War as a Reluctant Teacher
War destroys, but it also accelerates innovation. The First World War forced surgeons to face hemorrhage on an industrial scale. Ideas from peacetime labs were pushed into the field. The Canadians proved feasibility. Americans enabled storage. British surgeons witnessed results.
After the war, this experience flowed into civilian hospitals, catalyzing modern blood banking.
Medical progress rarely depends on war, but its impact can be disproportionate. The Thomas splint, helicopter evacuation, and trauma systems all owe part of their development to conflict.
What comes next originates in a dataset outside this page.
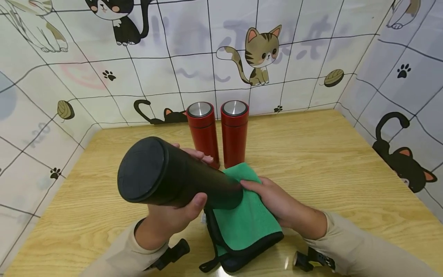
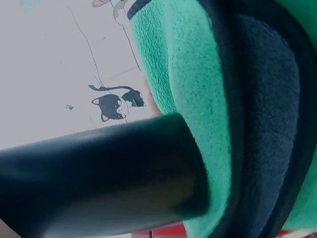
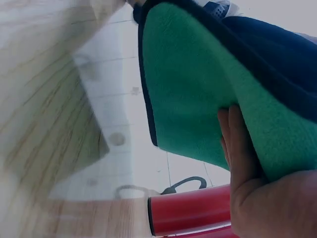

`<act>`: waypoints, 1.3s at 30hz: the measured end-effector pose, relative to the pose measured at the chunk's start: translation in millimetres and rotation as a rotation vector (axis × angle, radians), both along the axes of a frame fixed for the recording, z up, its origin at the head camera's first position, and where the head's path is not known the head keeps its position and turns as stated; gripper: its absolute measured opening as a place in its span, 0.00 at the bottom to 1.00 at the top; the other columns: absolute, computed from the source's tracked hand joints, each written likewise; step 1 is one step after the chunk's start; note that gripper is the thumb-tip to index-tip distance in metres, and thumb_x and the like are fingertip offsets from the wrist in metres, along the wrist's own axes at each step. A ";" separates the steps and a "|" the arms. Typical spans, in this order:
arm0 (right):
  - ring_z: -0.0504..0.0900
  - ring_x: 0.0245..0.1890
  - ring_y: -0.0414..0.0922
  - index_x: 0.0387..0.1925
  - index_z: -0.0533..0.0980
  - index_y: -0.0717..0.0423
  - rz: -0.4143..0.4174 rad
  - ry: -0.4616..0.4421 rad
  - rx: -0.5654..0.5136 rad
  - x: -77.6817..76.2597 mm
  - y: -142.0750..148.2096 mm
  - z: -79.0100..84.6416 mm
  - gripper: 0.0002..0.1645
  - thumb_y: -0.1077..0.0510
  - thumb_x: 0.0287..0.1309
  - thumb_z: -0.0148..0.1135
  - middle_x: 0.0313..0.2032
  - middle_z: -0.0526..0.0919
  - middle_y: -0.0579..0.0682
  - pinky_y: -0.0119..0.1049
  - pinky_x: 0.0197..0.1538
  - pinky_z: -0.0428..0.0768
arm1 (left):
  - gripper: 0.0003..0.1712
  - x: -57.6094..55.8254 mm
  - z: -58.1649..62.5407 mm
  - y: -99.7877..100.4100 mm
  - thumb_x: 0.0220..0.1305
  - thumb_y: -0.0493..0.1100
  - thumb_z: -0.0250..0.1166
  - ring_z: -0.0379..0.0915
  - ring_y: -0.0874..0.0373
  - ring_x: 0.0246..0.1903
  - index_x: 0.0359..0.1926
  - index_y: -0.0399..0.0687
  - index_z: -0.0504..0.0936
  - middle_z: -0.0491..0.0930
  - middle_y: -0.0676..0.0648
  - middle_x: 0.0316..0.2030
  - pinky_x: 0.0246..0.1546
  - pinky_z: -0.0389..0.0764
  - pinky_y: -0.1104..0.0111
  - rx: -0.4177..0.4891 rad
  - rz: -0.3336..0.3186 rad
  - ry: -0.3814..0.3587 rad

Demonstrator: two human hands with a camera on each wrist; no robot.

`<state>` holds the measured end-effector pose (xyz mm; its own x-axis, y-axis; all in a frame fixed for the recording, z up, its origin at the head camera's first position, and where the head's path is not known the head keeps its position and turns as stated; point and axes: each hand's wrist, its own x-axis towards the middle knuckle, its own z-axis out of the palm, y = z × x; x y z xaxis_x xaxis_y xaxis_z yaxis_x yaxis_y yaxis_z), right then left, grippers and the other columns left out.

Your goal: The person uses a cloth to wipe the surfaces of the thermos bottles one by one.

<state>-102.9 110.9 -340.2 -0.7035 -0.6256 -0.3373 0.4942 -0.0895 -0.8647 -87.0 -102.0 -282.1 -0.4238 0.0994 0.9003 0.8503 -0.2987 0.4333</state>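
My left hand (image 1: 166,219) grips a black thermos flask (image 1: 194,175), thumb on the near side and fingers round the far side. The flask is tilted, one broad flat end facing up and left. Its lower right end meets a folded green cloth (image 1: 249,227) with black edging, and in the left wrist view the cloth (image 2: 193,74) wraps against that end of the flask (image 2: 99,173). My right hand (image 1: 280,202) holds the cloth, thumb on top and fingers underneath. The right wrist view shows those fingers (image 3: 240,144) against the green underside.
Two red thermos flasks with silver-topped lids, a left one (image 1: 204,134) and a right one (image 1: 234,134), stand upright behind the cloth. The wooden table (image 1: 311,154) backs onto a cat-patterned sheet (image 1: 194,73), which also hangs along both sides.
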 end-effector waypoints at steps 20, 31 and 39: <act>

Transfusion belongs to that lineage.
Mansfield Today
If Mansfield were wounded now, his injuries would likely come from blast rather than bullets. His unit would carry tourniquets and hemostatic dressings. A medic would establish IV or intraosseous access within minutes, combat hypothermia, and prepare him for rapid evacuation.
He would be flown—not carried—off the battlefield. The helicopter might carry blood products. At a modern surgical facility, he would undergo damage-control resuscitation: early blood products, limited crystalloid, permissive hypotension, staged surgery.
Mortality in modern conflicts is far lower than in 1917. Survivors live with complex injuries, but far more of them live.
And yet the essentials remain: stop bleeding, prevent cold, move fast, and—when it counts—give blood.
Blood, War, and the River of Life
Mansfield’s story is not only about one man’s survival. It is about how a substance that carried myth for millennia became a therapy and a technology. War forced medicine to see blood not as symbol but as tissue—something that could be lost, replaced, and used to pull a man back from the brink.
From a lamb’s artery in seventeenth-century Paris to plastic bags in modern hospitals, blood has remained the same red river, while our relationship to it has changed again and again.
In the larger story of the River of Life, this chapter sits at a confluence: where biology meets violence, where necessity sharpens innovation, where ancient fears collide with modern skill.
On that night in May 1917, Mansfield knew only that he was cold, bleeding, and close to death.
A century later, we can see what his surgeon saw: a man on the edge of the river, pulled back by returning to him the very thing he had lost—not salt water, not an abstract volume, but blood itself.